TRY IT: Only part of the listing is needed, namely the lines from its start through the line with "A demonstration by", and they should be retyped exactly.
┌──
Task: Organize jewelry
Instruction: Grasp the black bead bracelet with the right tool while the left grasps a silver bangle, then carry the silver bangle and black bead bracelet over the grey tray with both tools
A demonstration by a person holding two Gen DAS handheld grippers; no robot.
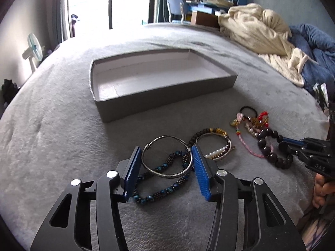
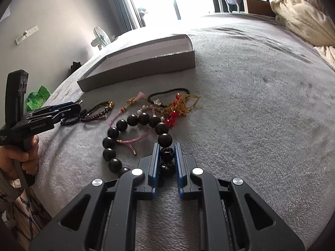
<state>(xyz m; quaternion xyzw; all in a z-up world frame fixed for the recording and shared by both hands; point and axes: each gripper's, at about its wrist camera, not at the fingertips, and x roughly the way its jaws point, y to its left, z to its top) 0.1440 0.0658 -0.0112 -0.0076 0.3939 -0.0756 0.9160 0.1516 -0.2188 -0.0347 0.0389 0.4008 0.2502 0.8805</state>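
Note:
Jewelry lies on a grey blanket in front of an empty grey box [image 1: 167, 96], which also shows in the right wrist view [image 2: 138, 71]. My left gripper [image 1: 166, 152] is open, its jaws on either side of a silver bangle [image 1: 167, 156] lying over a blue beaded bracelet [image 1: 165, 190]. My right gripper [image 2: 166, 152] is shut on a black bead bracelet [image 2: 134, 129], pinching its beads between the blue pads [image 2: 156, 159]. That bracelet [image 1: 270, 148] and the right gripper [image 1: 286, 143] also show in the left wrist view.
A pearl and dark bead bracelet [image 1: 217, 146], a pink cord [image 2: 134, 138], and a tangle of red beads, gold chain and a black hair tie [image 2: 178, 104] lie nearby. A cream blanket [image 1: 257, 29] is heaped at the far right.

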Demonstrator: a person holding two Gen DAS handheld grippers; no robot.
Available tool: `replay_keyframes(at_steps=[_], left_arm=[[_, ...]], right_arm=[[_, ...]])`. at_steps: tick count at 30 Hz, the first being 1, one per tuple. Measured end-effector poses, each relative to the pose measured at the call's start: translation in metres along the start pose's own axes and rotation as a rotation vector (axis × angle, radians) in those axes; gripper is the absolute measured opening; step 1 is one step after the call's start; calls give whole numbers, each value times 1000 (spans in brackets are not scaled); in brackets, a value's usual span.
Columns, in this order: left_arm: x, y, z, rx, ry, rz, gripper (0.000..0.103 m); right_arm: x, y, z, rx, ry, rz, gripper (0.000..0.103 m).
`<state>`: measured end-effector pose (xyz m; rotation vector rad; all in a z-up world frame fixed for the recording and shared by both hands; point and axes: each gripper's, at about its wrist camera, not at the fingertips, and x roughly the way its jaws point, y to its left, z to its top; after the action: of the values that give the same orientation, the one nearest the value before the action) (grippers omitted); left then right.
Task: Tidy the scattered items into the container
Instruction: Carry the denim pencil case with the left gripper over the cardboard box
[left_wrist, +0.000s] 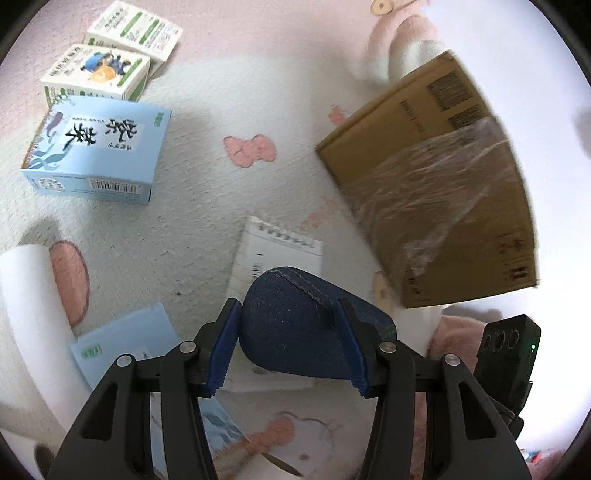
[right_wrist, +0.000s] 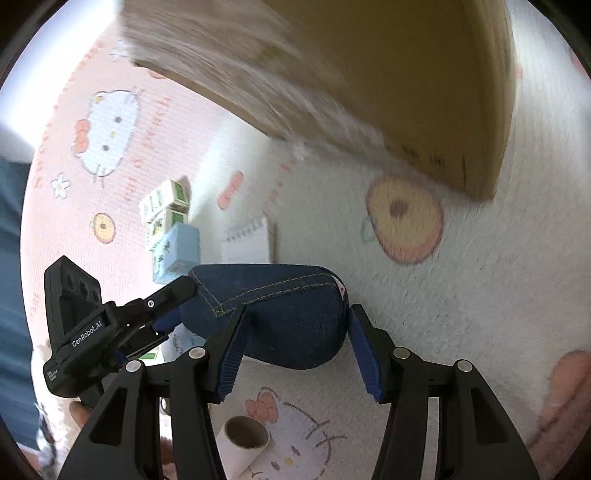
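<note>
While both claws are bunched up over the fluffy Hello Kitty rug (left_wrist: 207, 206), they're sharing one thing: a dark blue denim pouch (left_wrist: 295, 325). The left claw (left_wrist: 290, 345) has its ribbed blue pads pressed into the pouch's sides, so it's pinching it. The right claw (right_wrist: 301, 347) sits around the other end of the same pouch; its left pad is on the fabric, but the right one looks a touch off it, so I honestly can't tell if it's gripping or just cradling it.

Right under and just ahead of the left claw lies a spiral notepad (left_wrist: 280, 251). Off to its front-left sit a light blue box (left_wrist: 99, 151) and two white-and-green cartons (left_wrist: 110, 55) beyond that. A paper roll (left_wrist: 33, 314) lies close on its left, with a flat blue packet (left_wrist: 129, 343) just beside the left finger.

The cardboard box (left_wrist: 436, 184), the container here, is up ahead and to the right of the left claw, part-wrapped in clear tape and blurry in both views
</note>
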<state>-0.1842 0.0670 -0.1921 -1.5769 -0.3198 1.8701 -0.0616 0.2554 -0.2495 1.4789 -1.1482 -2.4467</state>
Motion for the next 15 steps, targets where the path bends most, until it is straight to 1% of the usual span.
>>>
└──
SOLUTION TO THE PROBLEM:
Task: Organize jewelry
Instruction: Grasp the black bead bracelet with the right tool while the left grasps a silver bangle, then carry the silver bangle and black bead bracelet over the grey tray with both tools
A demonstration by a person holding two Gen DAS handheld grippers; no robot.

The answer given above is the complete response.